▶ _PROMPT_
Go through the listing below and output it word for word.

▶ _INFORMATION PROVIDED_

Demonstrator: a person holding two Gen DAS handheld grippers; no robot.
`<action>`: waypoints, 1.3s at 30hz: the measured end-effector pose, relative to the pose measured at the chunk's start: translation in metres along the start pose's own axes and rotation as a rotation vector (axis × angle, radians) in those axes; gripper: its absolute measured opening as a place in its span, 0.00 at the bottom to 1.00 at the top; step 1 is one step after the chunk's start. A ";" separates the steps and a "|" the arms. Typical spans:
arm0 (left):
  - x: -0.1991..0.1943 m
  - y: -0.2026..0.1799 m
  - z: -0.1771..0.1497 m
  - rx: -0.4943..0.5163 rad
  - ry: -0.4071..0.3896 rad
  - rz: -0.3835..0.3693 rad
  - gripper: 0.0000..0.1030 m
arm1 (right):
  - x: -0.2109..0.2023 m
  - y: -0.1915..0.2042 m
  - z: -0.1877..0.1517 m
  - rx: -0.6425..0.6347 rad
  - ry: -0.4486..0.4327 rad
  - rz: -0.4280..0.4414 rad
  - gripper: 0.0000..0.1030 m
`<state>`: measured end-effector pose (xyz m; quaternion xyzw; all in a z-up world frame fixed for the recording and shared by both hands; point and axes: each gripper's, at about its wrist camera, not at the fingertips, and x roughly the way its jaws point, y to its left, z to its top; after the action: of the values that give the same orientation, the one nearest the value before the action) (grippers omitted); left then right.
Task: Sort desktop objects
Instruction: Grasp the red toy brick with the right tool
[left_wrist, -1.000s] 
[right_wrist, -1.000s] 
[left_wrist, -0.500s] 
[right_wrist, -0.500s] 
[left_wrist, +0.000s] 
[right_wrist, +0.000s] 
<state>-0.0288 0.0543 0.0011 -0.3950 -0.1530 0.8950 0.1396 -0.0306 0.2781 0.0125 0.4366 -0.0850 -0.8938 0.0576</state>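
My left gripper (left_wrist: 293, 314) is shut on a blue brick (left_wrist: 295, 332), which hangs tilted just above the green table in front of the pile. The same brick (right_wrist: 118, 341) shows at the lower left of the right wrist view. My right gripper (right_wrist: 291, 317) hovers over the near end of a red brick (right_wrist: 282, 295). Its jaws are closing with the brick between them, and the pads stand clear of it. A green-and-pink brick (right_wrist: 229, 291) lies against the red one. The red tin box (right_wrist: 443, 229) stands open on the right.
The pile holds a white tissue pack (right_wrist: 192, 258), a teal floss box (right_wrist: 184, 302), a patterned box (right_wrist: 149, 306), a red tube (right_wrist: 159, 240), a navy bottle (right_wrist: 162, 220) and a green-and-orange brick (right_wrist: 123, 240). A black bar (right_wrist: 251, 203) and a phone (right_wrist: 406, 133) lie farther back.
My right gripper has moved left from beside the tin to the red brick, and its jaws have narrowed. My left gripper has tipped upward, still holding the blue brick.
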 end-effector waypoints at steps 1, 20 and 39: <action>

▶ _TASK OUTPUT_
Demonstrator: a person holding two Gen DAS handheld grippers; no robot.
`<action>`: waypoints, 1.3s at 30hz: the measured end-effector pose, relative to the pose measured at the chunk's start: translation in metres along the start pose's own axes and rotation as a rotation vector (axis × angle, radians) in those axes; gripper: its absolute measured opening as a place in its span, 0.00 at the bottom to 1.00 at the top; step 1 is one step after the chunk's start. A ";" separates the steps and a "|" the arms. Typical spans:
arm0 (left):
  - x: -0.1991..0.1943 m
  - y: -0.2026..0.1799 m
  - z: -0.1771..0.1497 m
  - rx: -0.4943..0.5163 rad
  - ry: -0.4071..0.3896 rad
  - rz: -0.3835..0.3693 rad
  - gripper: 0.0000..0.1030 m
arm1 (right):
  - x: -0.2109..0.2023 m
  - y: -0.1915..0.2042 m
  - z: -0.1877..0.1517 m
  - rx: -0.6425..0.6347 rad
  - ry: -0.4486..0.4327 rad
  - rz: -0.4280..0.4414 rad
  - gripper: 0.0000..0.1030 m
`<state>`: measured end-effector pose (xyz m; quaternion xyzw; all in a z-up world frame fixed for the recording and shared by both hands; point and axes: each gripper's, at about its wrist camera, not at the fingertips, and x roughly the way its jaws point, y to its left, z to its top; after the action: of the values that give the same orientation, the one nearest the value before the action) (grippers omitted); left then right.
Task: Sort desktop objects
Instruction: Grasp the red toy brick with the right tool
[left_wrist, -1.000s] 
[right_wrist, -1.000s] 
[left_wrist, -0.500s] 
[right_wrist, -0.500s] 
[left_wrist, +0.000s] 
[right_wrist, +0.000s] 
<state>-0.0288 0.0543 0.0011 -0.3950 -0.1530 0.8950 0.1396 -0.0306 0.2781 0.0125 0.4366 -0.0850 -0.8938 0.0576</state>
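My left gripper (left_wrist: 293, 314) is shut on a blue brick (left_wrist: 295, 332), which hangs tilted just above the green table in front of the pile. The same brick (right_wrist: 118, 341) shows at the lower left of the right wrist view. My right gripper (right_wrist: 291, 317) hovers over the near end of a red brick (right_wrist: 282, 295). Its jaws are closing with the brick between them, and the pads stand clear of it. A green-and-pink brick (right_wrist: 229, 291) lies against the red one. The red tin box (right_wrist: 443, 229) stands open on the right.
The pile holds a white tissue pack (right_wrist: 192, 258), a teal floss box (right_wrist: 184, 302), a patterned box (right_wrist: 149, 306), a red tube (right_wrist: 159, 240), a navy bottle (right_wrist: 162, 220) and a green-and-orange brick (right_wrist: 123, 240). A black bar (right_wrist: 251, 203) and a phone (right_wrist: 406, 133) lie farther back.
My right gripper has moved left from beside the tin to the red brick, and its jaws have narrowed. My left gripper has tipped upward, still holding the blue brick.
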 end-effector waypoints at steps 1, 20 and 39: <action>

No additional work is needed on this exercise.